It is known that the detected distance can be obtained from the lens focal length of the imaging unit 101 and the imaging unit 102, the distance between the imaging unit 101 and the imaging unit 102, the parallax obtained above, and the pixel pitch of the imaging sensor. However, the method of calculating the distance is not limited to this. Further, the image element for which the distance is to be obtained is not limited to the above-mentioned block region, and individual pixels constituting the image sensor may be adopted. The method of detecting an object is, for example, when distance information indicating almost the same distance exists nearby, they are grouped as one set, and when the size of the group is a certain size or more, the group is regarded as an object. ..

Reference numeral 110 denotes a search condition setting unit, which is a specific image in a reference image captured by an image region corrected by the image correction unit 103 and a reference image captured by one of the plurality of imaging units described above by the stereo distance detection unit 105. Set the conditions for searching the image element corresponding to the element in the reference image captured by another imaging unit. Specifically, the search condition setting unit 110 includes a processing area setting unit 106 and a search range setting unit 107, which will be described later.

Reference numeral 106 denotes a processing area setting unit, which sets an image area for detecting a distance in the stereo distance detection unit 105, which is determined in advance or based on the result of the stereo distance detection unit 105 described later, and is also described later. An image area including an object is set in the recognition unit 108 for recognizing the object.

Reference numeral 107 denotes a search range setting unit, which is a search range for detecting a distance in the stereo distance detection unit 105 based on a predetermined or result of the stereo distance detection unit 105, and in a reference image with respect to a reference image. The search density, which is the amount of movement of the image element cut out in the above-mentioned block area in each pixel, is set.

Here, as the first search condition, for example, the image area is designated as almost the entire captured image, the search range is 128 pixels, and the search density is 2 pixels, which are predetermined values. As the second search condition, a limited area is set based on the result of the stereo distance detection unit 105, and the search range is set to 64 pixels and the search density is set to 1 pixel.

The stereo distance detection unit 105 performs the above-mentioned distance detection in the set area in the image from the correction unit 103 with the set search range and search density, and outputs the result to the recognition unit 108 described later. This makes it possible for the stereo distance detection unit 105 to determine the distance detection area, the search range, and the search density, respectively, and it is possible to avoid an increase in the processing load.

Reference numeral 108 denotes a recognition unit, which receives the detection result from the stereo distance detection unit 105 and the area designation from the processing area setting unit 106, recognizes the object on the image, and transmits the recognition result information to the outside of the object distance detection device 1. Output to. The object is recognized based on the distance information of the area specified by the processing area setting unit 106 obtained by the stereo distance detection unit 105. The method of recognizing an object is based on the size and shape of the detected group described above, and detects, for example, a vehicle or a pedestrian. There is a method of detecting the size and shape of an object by comparing it with pattern data held in advance as reference data. According to this processing method, since the distance of an object in front of the own vehicle, such as a pedestrian or a vehicle, can be obtained with high accuracy, it is used as information for avoiding a collision such as deceleration or stop of the own vehicle. In the above, as the detection result of the stereo distance detection unit 105, an example of detecting a distance group of a certain size as an object and outputting the result to the search condition setting unit 110 has been shown, but the recognition result of the recognition unit 108 is shown. It may be output to the search condition setting unit 110.

In the object distance detection device 1, for example, the image pickup units 101 and 102, the image correction unit 103, and the stereo distance detection unit 105 in the dotted line frame 12 are composed of electronic circuits, and other components are software by a microcomputer or the like (not shown). It is realized by processing. It is also possible to realize the stereo distance detection unit 105 by software processing.

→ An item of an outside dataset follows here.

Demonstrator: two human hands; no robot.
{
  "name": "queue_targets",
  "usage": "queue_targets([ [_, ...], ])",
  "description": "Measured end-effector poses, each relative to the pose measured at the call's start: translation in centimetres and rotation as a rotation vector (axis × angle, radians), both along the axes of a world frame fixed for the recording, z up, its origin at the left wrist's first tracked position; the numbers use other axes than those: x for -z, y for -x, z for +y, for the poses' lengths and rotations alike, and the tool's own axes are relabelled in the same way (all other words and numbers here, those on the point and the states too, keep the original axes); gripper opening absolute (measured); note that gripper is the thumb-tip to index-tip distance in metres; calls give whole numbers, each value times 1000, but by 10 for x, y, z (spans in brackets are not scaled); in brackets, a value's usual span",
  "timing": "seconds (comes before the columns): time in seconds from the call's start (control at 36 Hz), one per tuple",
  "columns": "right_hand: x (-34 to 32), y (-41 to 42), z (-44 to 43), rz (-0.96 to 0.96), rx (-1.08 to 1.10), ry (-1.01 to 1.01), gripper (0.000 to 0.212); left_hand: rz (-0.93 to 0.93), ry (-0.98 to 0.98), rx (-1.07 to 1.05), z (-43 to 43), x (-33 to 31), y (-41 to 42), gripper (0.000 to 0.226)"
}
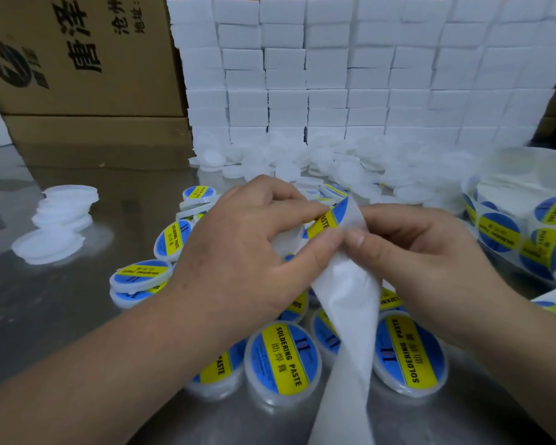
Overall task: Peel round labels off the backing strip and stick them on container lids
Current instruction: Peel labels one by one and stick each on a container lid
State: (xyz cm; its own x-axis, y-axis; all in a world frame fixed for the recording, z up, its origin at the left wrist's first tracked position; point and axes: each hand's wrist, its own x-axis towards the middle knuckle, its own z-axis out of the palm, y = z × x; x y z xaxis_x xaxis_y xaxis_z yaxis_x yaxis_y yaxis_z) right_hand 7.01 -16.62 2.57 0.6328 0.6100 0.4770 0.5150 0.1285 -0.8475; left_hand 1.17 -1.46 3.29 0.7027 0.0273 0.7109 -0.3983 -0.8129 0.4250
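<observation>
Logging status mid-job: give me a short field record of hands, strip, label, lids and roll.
left hand: pinches the label
right hand: pinches the backing strip
label: partly peeled, upper end of strip
labelled lids: heaped on table below the strip
blank lids: small stack left, big pile behind
label roll: far right

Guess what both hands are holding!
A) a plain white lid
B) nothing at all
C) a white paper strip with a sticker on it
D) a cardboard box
C: the left hand and the right hand both pinch the white paper strip, with a blue and yellow sticker at its top.
</observation>
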Motion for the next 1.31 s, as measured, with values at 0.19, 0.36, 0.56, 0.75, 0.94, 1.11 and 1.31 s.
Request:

FIG. 2 is a diagram showing an example of a captured image captured by an embodiment of the object distance detecting device of the present invention. In the figure, 1001 shows an image taken by the image pickup unit 101 and corrected by the correction unit 103, and 1002 shows an image taken by the image pickup unit 102 and corrected by the correction unit 103. 202, 203, and 204 are pedestrians, oncoming vehicles, and traffic signals that are the subjects.

Further, 201 and 209 indicate a common imaging region which is a region commonly captured in the captured image 1001 and the captured image 1002. As described above, there is a deviation in the region that is commonly captured between the captured image 1001 and the captured image 1002, and the distance of the subject is calculated from this deviation amount, that is, the parallax.

FIG. 3 is a diagram showing an example of a captured image captured by an embodiment of the object distance detecting device of the present invention and search condition setting. In the figure, 201 indicates, for example, a region of the captured image captured by the imaging unit 101 and corrected by the correction unit 103, which is captured in common with the image captured by the imaging unit 102 as described above. ..

205, 206, 207 and 208 are processing areas set by the processing area setting unit 106 in the captured image 201. The processing area 208 is a processing area set by the first search condition, and the processing areas 205, 206, and 207 are the results of the distance detection processing performed by the stereo distance detection unit 105 under the first search condition. It is a processing area set as a second search condition based on the above. That is, the stereo distance detection unit 105 detects the existence of an object and its distance in the processing areas 205, 206, and 207 in the processing areas 208 under the first search condition, and the processing areas 205 and 206 are used as the second search condition. , 207, the search range setting unit 107 finely sets the search density, so that the distance detection process of the object in the region including the pedestrian 202, the oncoming vehicle 203, and the traffic signal 204 is performed.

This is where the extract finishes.